One of the man's close contacts in Perth also tested positive for the virus, raising concerns that it may have spread further into the community.
A health worker takes a nasal swab sample from a traveller.
Despite testing negative for the virus before leaving hotel quarantine -- a requirement for all international arrivals to Australia -- authorities believe the man likely contracted Covid-19 from another hotel guest.
"He spent up to five days in Perth, and we now need to assume he was infectious," Western Australia premier Mark McGowan told a press conference.
Other Australian states and territories, whose residents are still able to fly to New Zealand under the bubble arrangement, moved to restrict arrivals from Western Australia following the outbreak.
The few instances of community transmission in recent months have been linked to hotel quarantine in major cities, and all the outbreaks have been successfully contained with similar brief lockdowns.

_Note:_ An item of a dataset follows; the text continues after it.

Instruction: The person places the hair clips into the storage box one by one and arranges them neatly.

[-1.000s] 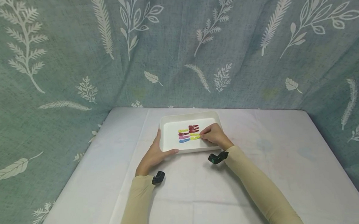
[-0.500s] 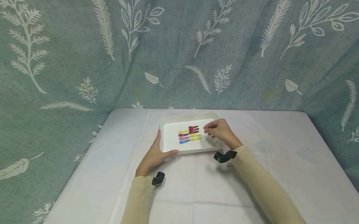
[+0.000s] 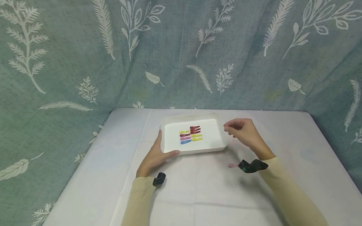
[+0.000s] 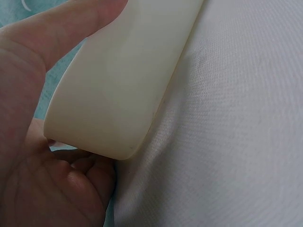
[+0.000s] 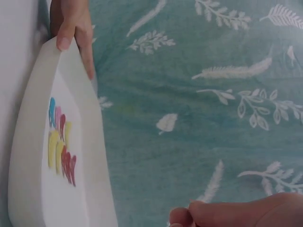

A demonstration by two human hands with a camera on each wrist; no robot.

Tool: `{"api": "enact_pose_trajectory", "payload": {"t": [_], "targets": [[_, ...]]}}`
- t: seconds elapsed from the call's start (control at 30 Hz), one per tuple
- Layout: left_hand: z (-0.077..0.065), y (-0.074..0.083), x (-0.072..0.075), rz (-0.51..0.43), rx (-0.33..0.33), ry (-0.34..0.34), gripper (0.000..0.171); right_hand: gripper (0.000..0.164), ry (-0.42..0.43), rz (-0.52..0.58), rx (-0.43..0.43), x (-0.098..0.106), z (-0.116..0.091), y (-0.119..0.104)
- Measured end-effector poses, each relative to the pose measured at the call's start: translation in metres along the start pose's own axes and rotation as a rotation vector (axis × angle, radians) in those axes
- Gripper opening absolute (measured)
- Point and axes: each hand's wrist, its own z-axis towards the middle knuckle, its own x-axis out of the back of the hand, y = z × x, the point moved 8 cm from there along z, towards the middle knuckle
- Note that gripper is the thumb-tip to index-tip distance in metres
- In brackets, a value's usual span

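Note:
My left hand [image 3: 155,157] grips the near-left corner of a shallow white tray [image 3: 213,135], thumb over the front rim and fingers along the left side. The left wrist view shows that thumb [image 4: 71,28] against the tray's wall [image 4: 123,80]. Snap hair clips lie inside in two columns, among them a blue clip [image 3: 186,142], a pink clip [image 3: 185,138], yellow clips [image 3: 197,139] and red clips [image 3: 195,130]. My right hand [image 3: 243,132] hovers just right of the tray, fingers loosely curled, thumb and forefinger [image 5: 194,210] close together, no clip visible between them.
On the white-covered table [image 3: 207,192] lies a loose pink hair clip [image 3: 232,165], right of the tray's front corner and partly hidden by the right wrist camera [image 3: 253,166]. A green leaf-patterned cloth [image 3: 179,60] rises behind the table and at both sides.
My right hand has let go of a yellow clip in the right column, lifted and moved right, out past the tray's edge. The loose pink clip has come into view. The left hand stays put.

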Motion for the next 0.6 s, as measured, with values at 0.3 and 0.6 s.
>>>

It is the first major snag since New Zealand and Australia opened their quarantine-free travel bubble on April 18, almost 400 days after both closed their international borders due to the pandemic.
The bubble, which followed months of negotiations between the largely coronavirus-free neighbours, was hailed as a major milestone in restarting a global travel industry that has been crippled by the Covid-19 pandemic.
Before Covid-19 brought New Zealand's tourism industry to its knees, it was the country's biggest export industry, with Australians accounting for about 40 percent of the international visitors.